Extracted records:
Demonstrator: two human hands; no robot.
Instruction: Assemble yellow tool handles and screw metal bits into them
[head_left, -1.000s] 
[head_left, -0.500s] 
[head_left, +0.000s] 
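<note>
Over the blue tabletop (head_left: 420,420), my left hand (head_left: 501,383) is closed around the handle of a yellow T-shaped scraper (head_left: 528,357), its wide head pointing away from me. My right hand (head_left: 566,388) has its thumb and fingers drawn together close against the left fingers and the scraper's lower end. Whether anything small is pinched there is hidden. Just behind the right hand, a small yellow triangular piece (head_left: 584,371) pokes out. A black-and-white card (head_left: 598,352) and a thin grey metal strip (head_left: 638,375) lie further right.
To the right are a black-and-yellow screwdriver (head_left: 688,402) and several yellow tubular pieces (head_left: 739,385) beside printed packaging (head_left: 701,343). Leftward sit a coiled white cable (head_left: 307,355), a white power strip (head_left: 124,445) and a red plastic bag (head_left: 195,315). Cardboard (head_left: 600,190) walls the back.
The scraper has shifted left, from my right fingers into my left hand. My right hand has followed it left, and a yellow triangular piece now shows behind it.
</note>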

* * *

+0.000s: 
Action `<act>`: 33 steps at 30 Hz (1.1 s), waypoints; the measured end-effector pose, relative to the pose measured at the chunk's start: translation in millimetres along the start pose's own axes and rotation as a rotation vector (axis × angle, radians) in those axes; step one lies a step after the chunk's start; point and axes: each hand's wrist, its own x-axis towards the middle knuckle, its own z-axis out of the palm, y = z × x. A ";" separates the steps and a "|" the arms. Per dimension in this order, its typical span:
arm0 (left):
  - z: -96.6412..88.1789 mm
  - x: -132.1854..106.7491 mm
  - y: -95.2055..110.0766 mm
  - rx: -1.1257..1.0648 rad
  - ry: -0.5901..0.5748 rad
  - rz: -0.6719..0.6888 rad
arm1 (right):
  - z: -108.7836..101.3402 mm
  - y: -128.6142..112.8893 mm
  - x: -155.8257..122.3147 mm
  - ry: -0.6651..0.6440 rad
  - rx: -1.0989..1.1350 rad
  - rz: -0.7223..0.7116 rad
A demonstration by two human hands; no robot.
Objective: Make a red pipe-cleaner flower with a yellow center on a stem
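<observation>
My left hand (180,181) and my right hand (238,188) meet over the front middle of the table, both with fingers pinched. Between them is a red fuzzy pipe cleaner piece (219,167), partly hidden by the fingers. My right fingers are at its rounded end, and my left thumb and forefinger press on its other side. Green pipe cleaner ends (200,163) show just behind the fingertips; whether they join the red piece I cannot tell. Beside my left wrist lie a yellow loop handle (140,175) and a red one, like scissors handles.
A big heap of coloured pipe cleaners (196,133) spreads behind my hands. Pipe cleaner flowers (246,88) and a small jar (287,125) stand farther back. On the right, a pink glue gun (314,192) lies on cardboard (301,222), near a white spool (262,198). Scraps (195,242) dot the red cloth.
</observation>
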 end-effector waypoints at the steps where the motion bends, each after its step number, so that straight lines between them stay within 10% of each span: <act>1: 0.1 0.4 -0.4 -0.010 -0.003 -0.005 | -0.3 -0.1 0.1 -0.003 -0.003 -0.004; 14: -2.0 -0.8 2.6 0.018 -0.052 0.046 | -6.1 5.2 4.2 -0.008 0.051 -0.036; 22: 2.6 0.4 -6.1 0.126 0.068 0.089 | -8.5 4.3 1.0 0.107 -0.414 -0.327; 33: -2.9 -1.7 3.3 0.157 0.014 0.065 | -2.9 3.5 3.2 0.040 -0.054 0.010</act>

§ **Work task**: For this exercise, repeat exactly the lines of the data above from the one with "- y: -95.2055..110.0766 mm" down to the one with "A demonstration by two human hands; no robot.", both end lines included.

§ **Exercise output**:
  - y: -95.2055..110.0766 mm
  - rx: -1.1257..1.0648 rad
  - ry: -0.5901..0.5748 rad
  - rz: -0.6719..0.6888 rad
arm1 (right):
  - z: -108.7836..101.3402 mm
  - y: -128.6142..112.8893 mm
  - x: -155.8257..122.3147 mm
  - ry: -0.6651..0.6440 rad
  - rx: -1.0989..1.1350 rad
  - rz: -0.7223..0.7116 rad
A demonstration by two human hands; no robot.

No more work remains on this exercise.